From a high-level architecture perspective, the system consists of:
This approach provides a modern, efficient, and affordable tool for municipalities to strengthen transparency and fairness in tax collection.
LandTaxAssessor brings significant added value compared to traditional methods and existing tools. Today, property tax verification often relies on manual inspections, fragmented cadastral data, or specialised GIS teams, which are costly, time-consuming, and difficult to scale. As a result, many municipalities cannot effectively address underreporting or unregistered buildings.
Our solution overcomes these limitations by combining EO satellite imagery with geodetic maps in an automated, AI-driven process. This unique fusion enables fast and accurate detection of discrepancies without requiring in-house GIS or EO expertise. Municipalities access the service through a simple online portal, making the process transparent, user-friendly, and affordable.
Another advantage is turnaround time: LandTaxAssessor delivers complete, regulation-compliant reports in less than four weeks. Competing methods often require lengthy fieldwork or multiple data providers, which delays action. By contrast, our cloud-based approach scales easily across regions and municipalities, ensuring consistent quality at lower cost. Finally, the solution directly supports sustainable urban development. By helping cities recover millions of euros in lost tax revenue, LandTaxAssessor lets governments reinvest in infrastructure and community services.
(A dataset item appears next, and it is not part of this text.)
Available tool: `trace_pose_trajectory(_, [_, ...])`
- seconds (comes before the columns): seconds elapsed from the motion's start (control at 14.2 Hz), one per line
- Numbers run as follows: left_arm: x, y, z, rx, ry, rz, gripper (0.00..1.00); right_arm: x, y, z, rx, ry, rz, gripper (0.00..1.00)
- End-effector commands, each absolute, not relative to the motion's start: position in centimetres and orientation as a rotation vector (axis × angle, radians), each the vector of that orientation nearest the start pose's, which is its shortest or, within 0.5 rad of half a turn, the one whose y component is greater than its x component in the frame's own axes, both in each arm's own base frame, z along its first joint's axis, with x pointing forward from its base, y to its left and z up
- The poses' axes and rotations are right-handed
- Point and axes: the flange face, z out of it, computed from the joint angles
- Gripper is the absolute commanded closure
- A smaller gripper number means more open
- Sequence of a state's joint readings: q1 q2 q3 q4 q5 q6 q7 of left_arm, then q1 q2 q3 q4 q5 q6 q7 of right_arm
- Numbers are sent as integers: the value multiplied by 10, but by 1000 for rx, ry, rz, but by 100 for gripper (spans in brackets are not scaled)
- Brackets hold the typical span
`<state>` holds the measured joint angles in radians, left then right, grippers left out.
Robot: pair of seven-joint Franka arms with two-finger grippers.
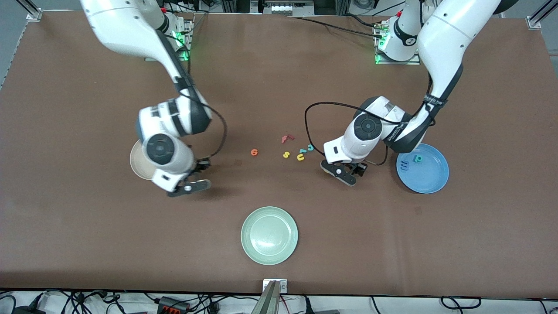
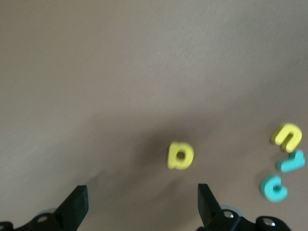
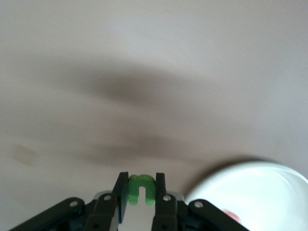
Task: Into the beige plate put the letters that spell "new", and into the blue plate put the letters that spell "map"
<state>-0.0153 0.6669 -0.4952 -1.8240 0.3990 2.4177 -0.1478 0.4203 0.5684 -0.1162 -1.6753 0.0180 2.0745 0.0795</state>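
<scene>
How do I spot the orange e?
Start at the green plate, the one nearest the camera. Farther from it lies a row of small letters; the e sits alone at the end toward the right arm, the only orange one.

The counter (image 1: 279, 78) is plain brown. One plate (image 1: 429, 181) is bright blue, another (image 1: 269, 235) pale green, a third (image 1: 137, 162) cream-beige. Loose letters: a yellow a (image 2: 180, 155), yellow u (image 2: 286, 136), yellow s (image 1: 286, 154), teal c (image 2: 274, 187), red f (image 1: 286, 139), orange e (image 1: 254, 152). The n (image 3: 141, 190) is green. On the blue plate lie a teal p (image 1: 418, 158) and a blue m (image 1: 404, 165).
</scene>
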Motion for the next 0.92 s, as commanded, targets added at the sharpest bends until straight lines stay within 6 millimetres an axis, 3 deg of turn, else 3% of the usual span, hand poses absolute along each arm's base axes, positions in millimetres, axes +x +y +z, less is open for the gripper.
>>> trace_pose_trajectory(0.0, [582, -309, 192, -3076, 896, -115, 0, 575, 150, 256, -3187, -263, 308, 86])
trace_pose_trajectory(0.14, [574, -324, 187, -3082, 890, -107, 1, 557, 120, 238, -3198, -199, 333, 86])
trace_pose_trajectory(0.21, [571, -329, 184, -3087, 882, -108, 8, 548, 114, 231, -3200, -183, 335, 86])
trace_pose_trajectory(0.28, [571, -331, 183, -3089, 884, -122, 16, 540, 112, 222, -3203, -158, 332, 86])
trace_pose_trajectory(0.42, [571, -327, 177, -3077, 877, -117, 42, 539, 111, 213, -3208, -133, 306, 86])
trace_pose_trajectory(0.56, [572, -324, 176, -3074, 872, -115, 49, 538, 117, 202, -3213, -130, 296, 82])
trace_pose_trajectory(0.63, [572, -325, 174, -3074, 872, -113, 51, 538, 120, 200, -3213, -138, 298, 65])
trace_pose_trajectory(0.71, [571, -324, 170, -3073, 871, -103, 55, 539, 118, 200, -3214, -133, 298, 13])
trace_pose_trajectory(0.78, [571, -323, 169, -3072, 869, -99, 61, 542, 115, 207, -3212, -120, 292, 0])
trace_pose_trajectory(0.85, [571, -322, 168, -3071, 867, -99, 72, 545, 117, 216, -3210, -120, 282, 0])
The added value comprises improved efficiency and strengthened fairness, transparency, and public trust in taxation.
After the Project Kick-Off on 31 July 2025, the partners launched coordination activities and held several technical meetings to align tasks and responsibilities. Consultations with three pilot towns (Kwidzyn, Piaseczno, and Wołomin) were carried out to better understand their daily operations and expectations. These discussions helped define the final set of use cases.
To gather detailed input, questionnaires and mini-workshops were organised. As a result, two baseline scenarios were developed, focusing on detecting changes in buildings and in land usage registers. The collected requirements, including legal and technical aspects, were analysed and turned into system specifications and design guidelines.
An initial testing programme has also been outlined, and a review of available methods, datasets, and legal regulations has been completed. The first formal review meeting is scheduled for 29 September 2025. The team is now preparing data and starting development of the core algorithms and system modules.